> **ASSIGNMENT**
Please repeat, exactly and without pictures, the lines of the entries below that run from the one containing "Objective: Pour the" through the one containing "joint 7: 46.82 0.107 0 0".

> **DATA FOR ANALYSIS**
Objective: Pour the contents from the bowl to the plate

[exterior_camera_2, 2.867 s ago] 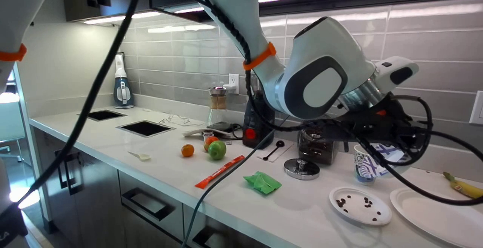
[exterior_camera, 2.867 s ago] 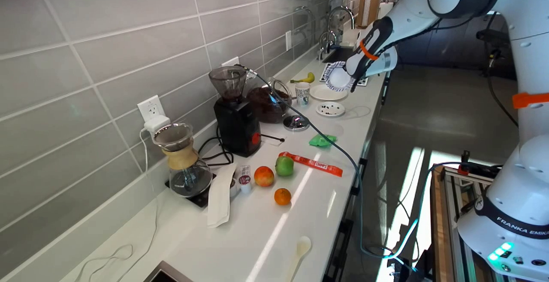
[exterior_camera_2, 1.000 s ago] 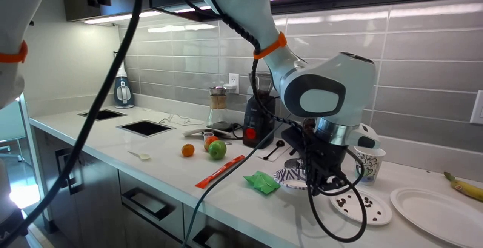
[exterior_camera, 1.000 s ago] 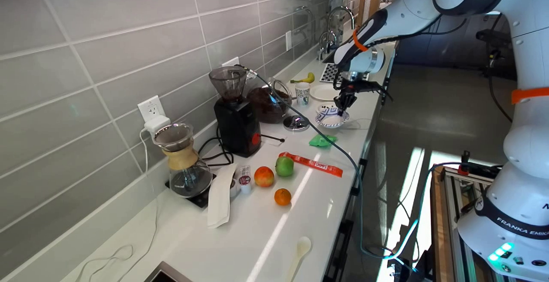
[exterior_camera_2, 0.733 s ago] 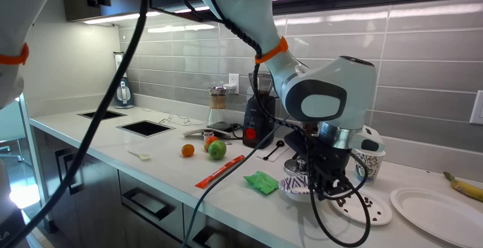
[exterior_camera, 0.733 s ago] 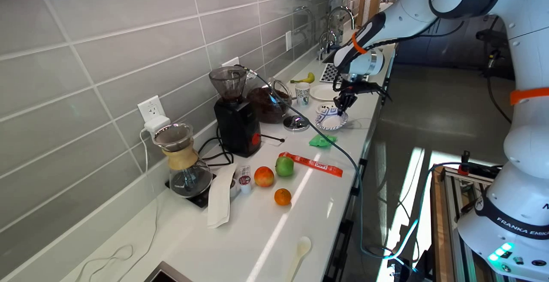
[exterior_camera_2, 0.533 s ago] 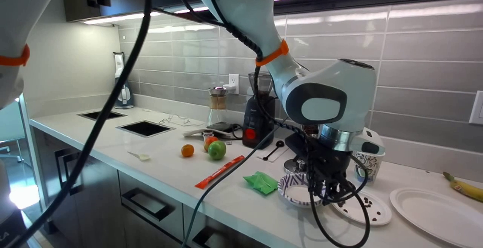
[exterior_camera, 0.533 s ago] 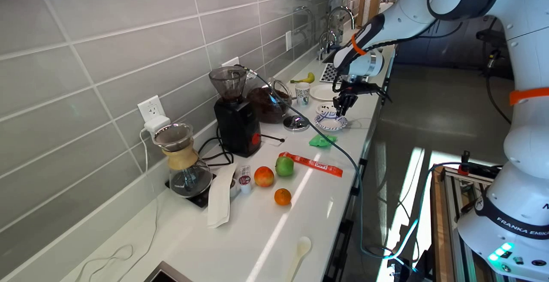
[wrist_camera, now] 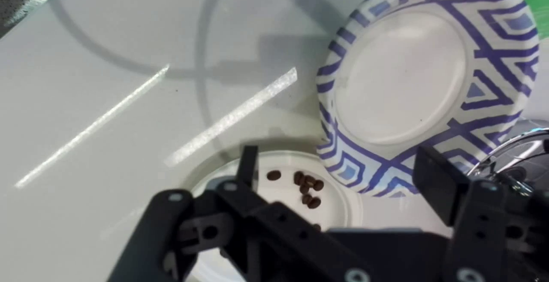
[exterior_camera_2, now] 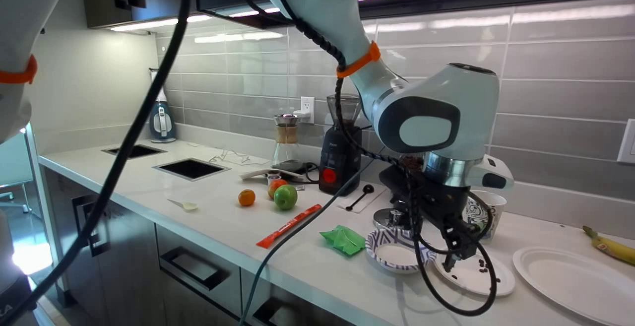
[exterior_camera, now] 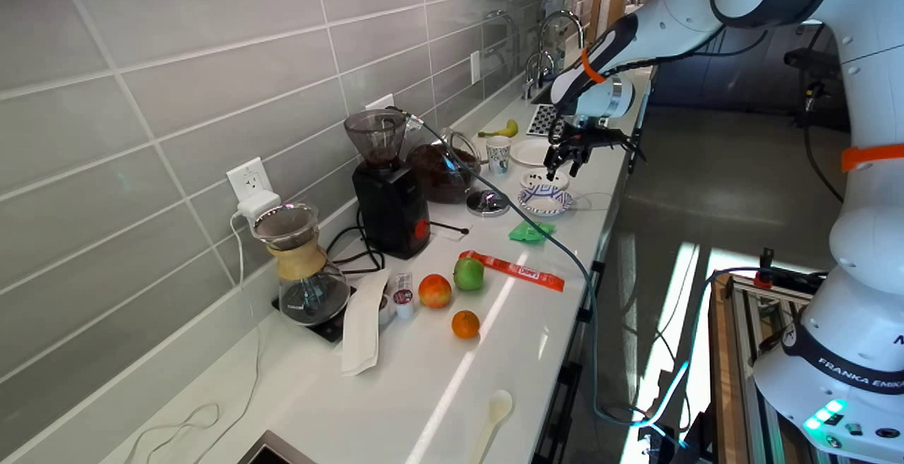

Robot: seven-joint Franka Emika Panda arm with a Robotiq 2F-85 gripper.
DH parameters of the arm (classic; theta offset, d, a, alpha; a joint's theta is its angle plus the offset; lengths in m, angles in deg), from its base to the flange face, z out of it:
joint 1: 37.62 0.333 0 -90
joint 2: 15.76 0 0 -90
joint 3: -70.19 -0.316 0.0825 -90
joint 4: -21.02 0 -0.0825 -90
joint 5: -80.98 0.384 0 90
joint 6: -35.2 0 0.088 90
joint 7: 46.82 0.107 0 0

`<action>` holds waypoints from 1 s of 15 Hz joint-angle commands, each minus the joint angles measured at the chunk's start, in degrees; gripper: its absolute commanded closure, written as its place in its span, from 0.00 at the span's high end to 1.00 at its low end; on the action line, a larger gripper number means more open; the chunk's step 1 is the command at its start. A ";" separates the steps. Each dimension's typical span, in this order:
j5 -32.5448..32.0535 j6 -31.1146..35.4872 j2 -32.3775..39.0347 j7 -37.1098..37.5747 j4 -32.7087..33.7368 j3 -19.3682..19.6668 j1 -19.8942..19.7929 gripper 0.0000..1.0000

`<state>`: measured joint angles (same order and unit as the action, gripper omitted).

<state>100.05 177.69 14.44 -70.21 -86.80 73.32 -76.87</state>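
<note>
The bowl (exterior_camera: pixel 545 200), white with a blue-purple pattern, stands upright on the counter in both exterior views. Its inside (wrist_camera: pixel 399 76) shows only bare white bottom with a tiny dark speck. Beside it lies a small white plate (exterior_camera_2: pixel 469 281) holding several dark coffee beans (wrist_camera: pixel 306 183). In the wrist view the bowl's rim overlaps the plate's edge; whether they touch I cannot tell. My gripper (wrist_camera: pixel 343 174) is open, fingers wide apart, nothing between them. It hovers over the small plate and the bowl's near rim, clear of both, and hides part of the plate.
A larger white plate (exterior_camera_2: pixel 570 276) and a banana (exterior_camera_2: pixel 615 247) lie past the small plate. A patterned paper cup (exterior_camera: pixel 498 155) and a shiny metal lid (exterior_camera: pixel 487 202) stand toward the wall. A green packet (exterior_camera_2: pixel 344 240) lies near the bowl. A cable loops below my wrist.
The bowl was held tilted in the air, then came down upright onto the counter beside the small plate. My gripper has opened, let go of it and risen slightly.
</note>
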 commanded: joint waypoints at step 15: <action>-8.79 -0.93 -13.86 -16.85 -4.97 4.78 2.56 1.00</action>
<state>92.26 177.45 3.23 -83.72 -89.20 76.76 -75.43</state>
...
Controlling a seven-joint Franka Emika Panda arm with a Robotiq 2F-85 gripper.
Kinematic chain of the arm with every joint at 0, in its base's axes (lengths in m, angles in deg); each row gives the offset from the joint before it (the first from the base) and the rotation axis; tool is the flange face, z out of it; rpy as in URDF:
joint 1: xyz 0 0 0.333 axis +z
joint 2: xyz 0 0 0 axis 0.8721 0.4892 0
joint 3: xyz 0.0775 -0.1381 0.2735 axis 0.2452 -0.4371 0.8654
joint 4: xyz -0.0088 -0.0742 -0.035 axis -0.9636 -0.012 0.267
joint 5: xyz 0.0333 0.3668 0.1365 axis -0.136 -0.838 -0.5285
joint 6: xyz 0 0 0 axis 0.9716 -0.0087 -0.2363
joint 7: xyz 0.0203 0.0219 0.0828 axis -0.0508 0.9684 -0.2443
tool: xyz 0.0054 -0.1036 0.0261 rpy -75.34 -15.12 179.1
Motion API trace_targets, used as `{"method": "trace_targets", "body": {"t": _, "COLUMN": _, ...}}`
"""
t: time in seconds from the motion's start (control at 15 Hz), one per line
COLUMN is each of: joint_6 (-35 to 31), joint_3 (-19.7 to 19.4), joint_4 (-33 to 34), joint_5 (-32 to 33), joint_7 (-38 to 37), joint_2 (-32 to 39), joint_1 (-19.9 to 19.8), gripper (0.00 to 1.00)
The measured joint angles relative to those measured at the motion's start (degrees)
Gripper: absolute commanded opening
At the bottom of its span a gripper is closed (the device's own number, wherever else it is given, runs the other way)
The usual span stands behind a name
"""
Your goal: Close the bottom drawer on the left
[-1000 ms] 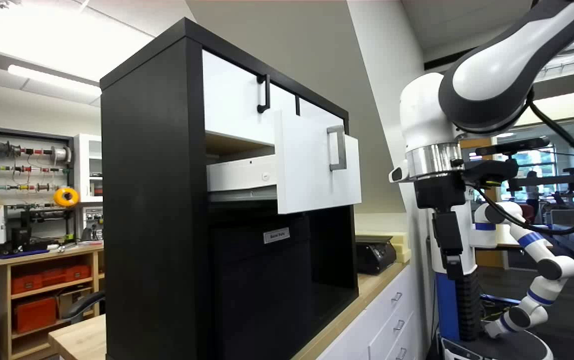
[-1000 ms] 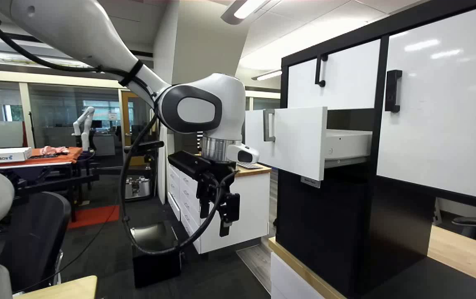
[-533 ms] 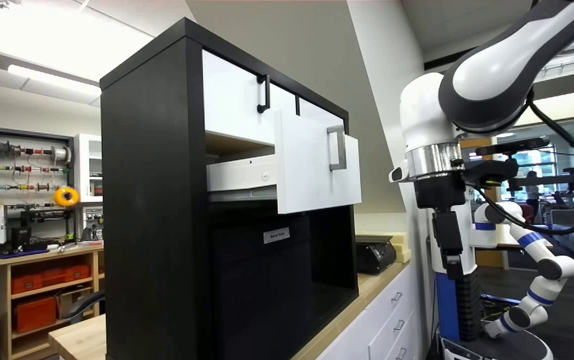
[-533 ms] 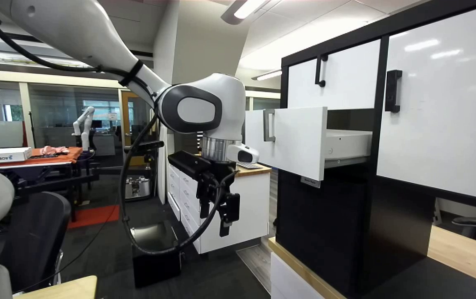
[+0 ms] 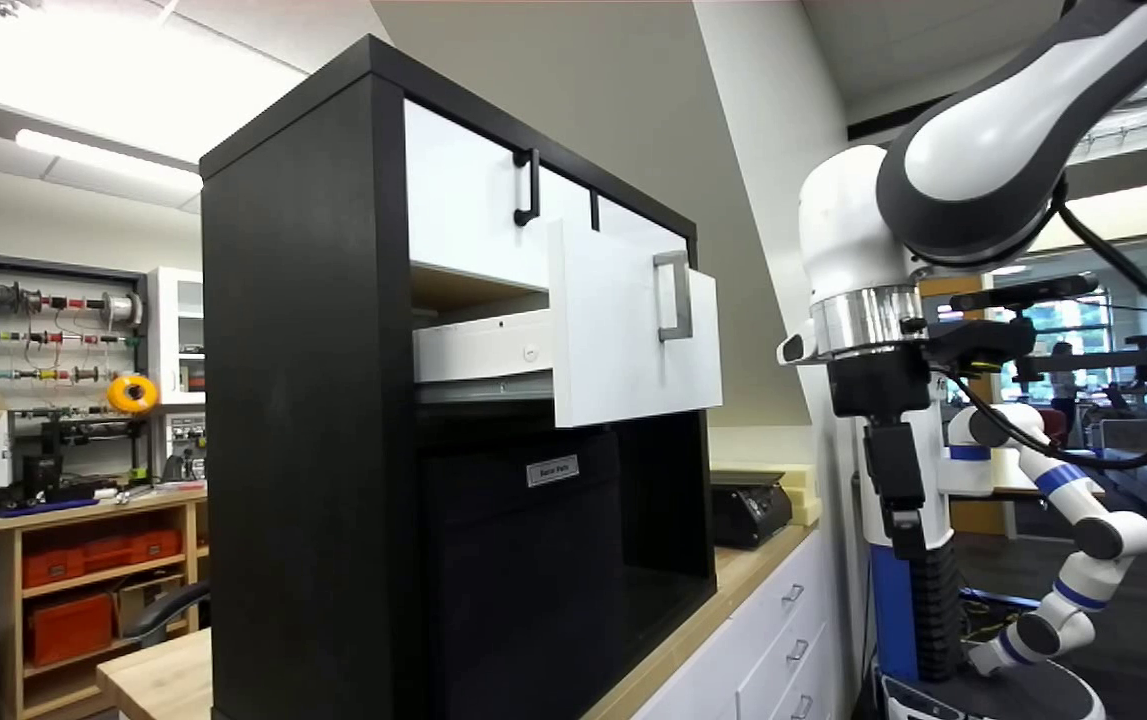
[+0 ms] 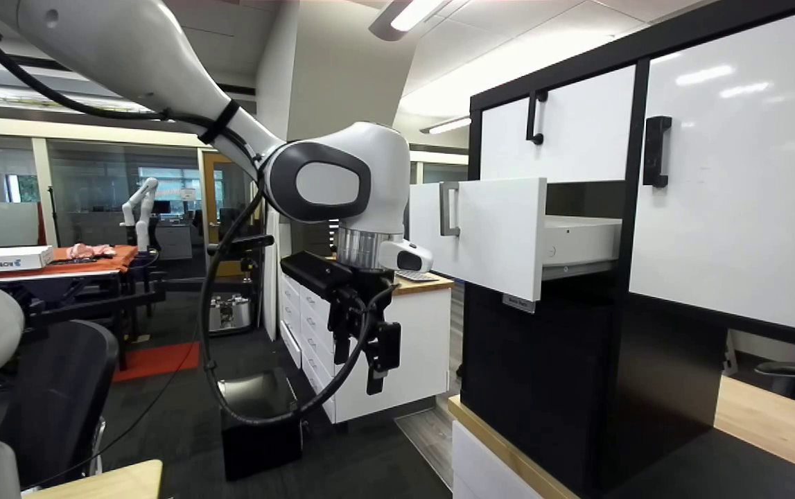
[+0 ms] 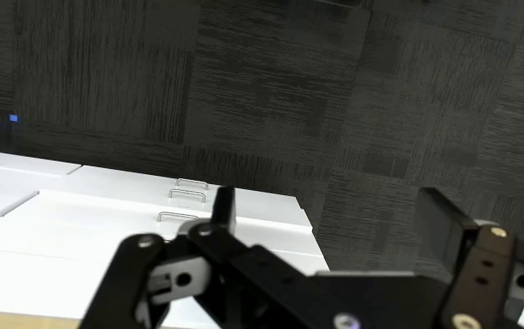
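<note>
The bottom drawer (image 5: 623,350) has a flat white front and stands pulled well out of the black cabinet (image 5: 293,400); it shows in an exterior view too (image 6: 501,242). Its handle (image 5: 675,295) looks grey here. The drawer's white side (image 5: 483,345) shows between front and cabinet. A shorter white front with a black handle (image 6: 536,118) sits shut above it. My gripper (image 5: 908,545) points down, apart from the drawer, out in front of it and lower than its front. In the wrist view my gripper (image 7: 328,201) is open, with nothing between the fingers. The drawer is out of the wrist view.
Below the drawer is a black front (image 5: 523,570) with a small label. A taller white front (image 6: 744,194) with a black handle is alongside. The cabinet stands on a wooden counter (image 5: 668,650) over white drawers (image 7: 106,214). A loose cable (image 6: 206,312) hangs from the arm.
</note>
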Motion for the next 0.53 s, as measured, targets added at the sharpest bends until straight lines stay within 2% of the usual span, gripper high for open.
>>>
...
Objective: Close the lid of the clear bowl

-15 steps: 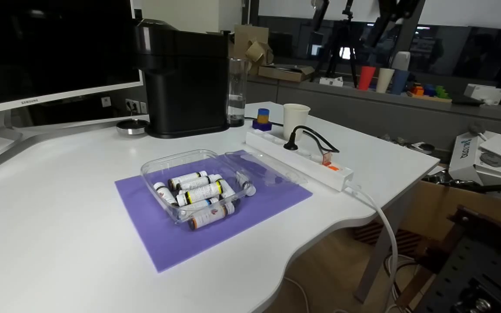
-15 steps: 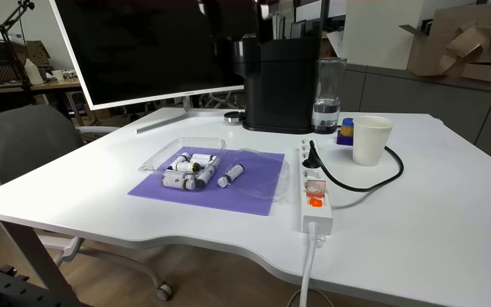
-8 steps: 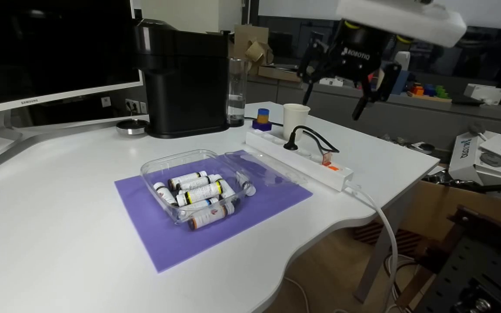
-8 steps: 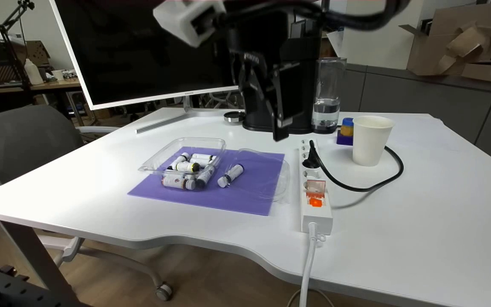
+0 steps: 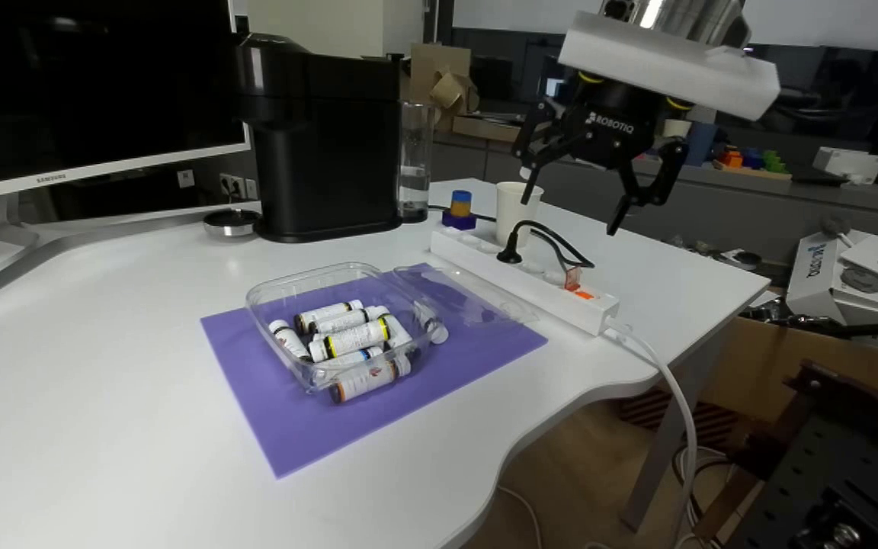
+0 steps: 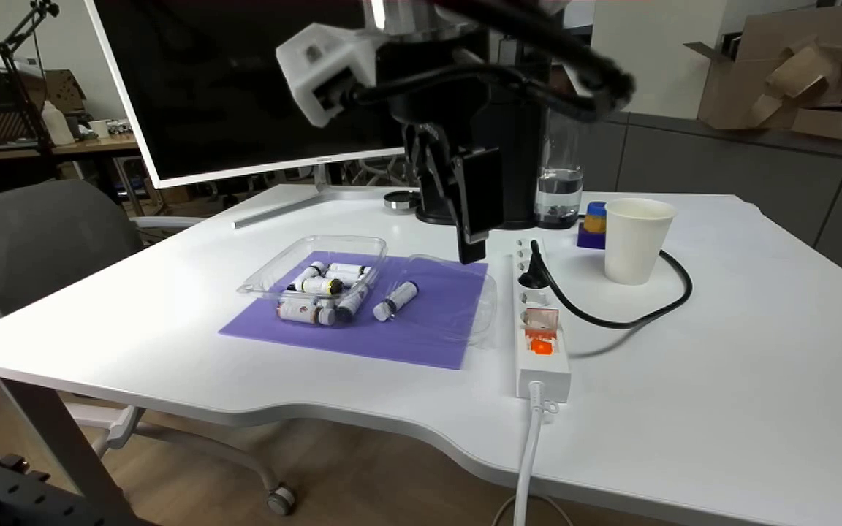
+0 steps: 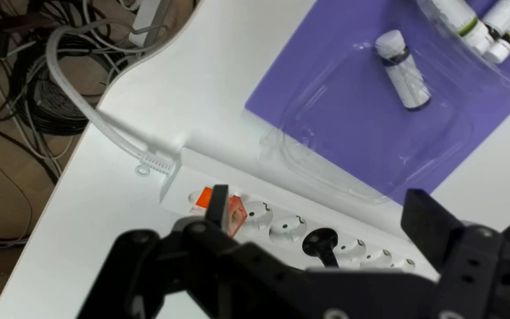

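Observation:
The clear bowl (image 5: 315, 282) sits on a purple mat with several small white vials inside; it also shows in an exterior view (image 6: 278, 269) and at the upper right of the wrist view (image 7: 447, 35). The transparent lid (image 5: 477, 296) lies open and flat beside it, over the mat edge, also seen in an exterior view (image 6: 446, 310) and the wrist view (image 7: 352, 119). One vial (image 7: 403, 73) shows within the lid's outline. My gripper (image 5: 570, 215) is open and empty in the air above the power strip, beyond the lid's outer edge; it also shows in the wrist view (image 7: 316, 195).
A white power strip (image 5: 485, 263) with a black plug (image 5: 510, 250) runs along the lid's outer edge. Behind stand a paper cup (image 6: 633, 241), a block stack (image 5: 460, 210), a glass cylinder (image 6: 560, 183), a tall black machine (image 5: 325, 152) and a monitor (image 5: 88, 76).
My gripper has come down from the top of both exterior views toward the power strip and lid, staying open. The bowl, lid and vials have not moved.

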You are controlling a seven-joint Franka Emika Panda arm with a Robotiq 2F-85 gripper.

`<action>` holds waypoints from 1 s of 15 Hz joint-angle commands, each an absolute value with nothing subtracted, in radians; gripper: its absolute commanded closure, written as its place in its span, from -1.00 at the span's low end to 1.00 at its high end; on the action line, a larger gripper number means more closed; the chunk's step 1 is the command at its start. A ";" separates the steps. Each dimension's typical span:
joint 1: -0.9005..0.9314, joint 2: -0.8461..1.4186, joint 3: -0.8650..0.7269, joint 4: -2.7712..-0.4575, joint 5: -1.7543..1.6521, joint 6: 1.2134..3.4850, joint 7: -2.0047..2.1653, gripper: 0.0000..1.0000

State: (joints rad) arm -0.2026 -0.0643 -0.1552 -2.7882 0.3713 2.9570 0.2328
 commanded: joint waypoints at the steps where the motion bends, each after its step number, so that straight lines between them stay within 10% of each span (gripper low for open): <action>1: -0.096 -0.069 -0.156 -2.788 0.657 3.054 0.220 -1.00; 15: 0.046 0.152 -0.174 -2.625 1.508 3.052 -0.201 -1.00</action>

> **OUTPUT**
Objective: Pour the contents from the bowl to the plate

[exterior_camera_2, 2.867 s ago] 
[exterior_camera, 2.867 s ago] 
[exterior_camera_2, 1.000 s ago] 
[exterior_camera, 1.000 s ago] 
[exterior_camera_2, 0.733 s ago] 
[exterior_camera, 0.733 s ago] 
[exterior_camera_2, 0.533 s ago] 
[exterior_camera, 0.533 s ago] 
[wrist_camera, now] 
[exterior_camera_2, now] 
[exterior_camera, now] 

Robot: seven-joint Franka Emika Panda arm with a Robotiq 2F-85 gripper.
DH parameters of the arm (classic; theta offset, d, a, alpha; a joint's theta is its angle plus the offset; lengths in m, angles in deg), from its base to the flange face, z out of it:
joint 1: 37.62 0.333 0 -90
joint 2: 15.76 0 0 -90
joint 3: -70.19 -0.316 0.0825 -90
joint 4: -21.02 0 -0.0825 -90
joint 5: -80.98 0.384 0 90
joint 6: -35.2 0 0.088 90
joint 7: 46.82 0.107 0 0

The output is finished and nothing more is needed.